Support your new mattress properly
When you buy a new mattress, check to see what type of foundation or base it requires and make sure that you’re supporting it correctly. If you’re using your old bedframe, inspect it for damage before setting up your new mattress since an unsupportive frame means your mattress will sag prematurely, failing to support your body and leading to serious discomfort.
Use a mattress pad
Remember those nasty dust mites we talked about earlier? Get a dust-mite resistant mattress topper or pad to keep them from invading and you’ll sleep better, longer. A good mattress pad is a worthwhile investment for other reasons; for example, it can provide protection from body oils, sweat, pet hair, odors, and spills.
Here are a few more things to look for in a mattress pad:
- Waterproof or at least moisture-resistant
Like mattresses, mattress pads have come a long way. Some covers are suitable for integrating with smart homes and others are designed with unique comfort features. Be sure to wash your mattress pad regularly so that it stays fresh.
Rotate or turn your mattress regularly
While some mattresses are designed to be flipped completely over, others have only a single sleeping surface. Know which type you have and check the manufacturer’s recommendations for rotating or turning it. Most mattresses benefit from being rotated from top to bottom once every month to two months. Swapping head and foot positions gives the weight-bearing portions of your mattress a break and prevents the onset of sagging.
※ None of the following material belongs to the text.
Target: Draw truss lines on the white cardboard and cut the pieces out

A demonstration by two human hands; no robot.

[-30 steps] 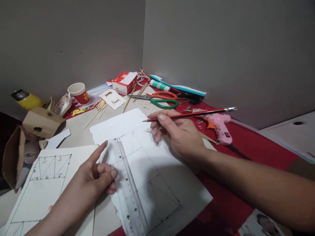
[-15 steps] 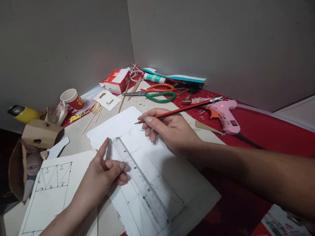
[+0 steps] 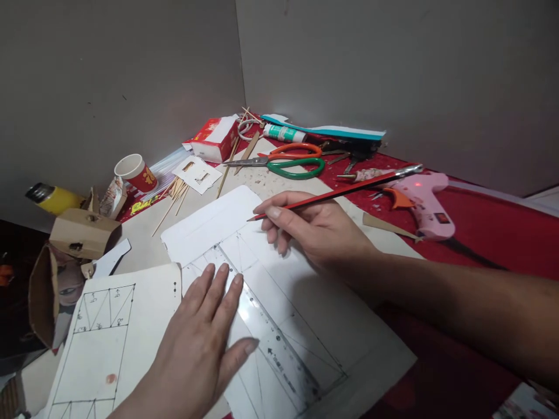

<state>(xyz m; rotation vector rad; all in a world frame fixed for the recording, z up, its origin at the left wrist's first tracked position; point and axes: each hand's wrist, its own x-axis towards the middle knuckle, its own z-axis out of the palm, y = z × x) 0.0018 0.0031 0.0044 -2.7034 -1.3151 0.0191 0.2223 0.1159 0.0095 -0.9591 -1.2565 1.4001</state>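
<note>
My left hand (image 3: 205, 331) lies flat with its fingers stretched out, the fingertips resting on a clear plastic ruler (image 3: 275, 331). Under the ruler is a white sheet (image 3: 209, 215) with pencilled straight lines and triangles. A red and black pencil (image 3: 345, 191) is pinched in my right hand (image 3: 314, 230), its point low over the sheet near the upper edge of the drawing, beyond the ruler's far end. Whether the point touches the paper I cannot tell. Left of my left hand is another sheet (image 3: 96, 366) bearing a drawn frame with diagonals and small handwritten labels.
Behind the sheets lie orange-and-green-handled scissors (image 3: 297, 161), a glue stick (image 3: 283, 133) and a red box (image 3: 213, 139). A pink glue gun (image 3: 432, 203) with a lit lamp rests at the right. Thin sticks (image 3: 177, 195), a paper cup (image 3: 136, 173), cut cardboard (image 3: 82, 230) and a yellow bottle (image 3: 55, 198) stand left.
My left hand has turned from pointing at the ruler's far end to lying flat across the ruler. The pencil stays in my right hand. The whole view has shifted slightly.
</note>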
Clean your mattress periodically
Even when it’s protected by a cover, your mattress needs to be cleaned at least twice annually. Better yet, treat it to a thorough cleaning quarterly.
- Strip off all the bedding, including your mattress cover.
- Sprinkle the top of your mattress with baking soda and allow it to sit for at least 15 minutes.
- Use your vacuum’s upholstery attachment to vacuum the mattress; pay close attention to the seams.
- Replace bedding after it has been laundered.
Unfortunately, all mattresses deteriorate – even the most expensive ones. If you’re noticing signs of a bad mattress, do yourself a favor and start searching for a new one before things get even worse. Most mattresses are built to last an average of five to ten years, although some brands are guaranteed to provide comfort and support for longer periods.
The good news is that with proper care, your new mattress should serve you well for years to come – and now that you know the most common signs of a bad mattress, you’ll be able to start searching for the next mattress replacement before serious problems set in.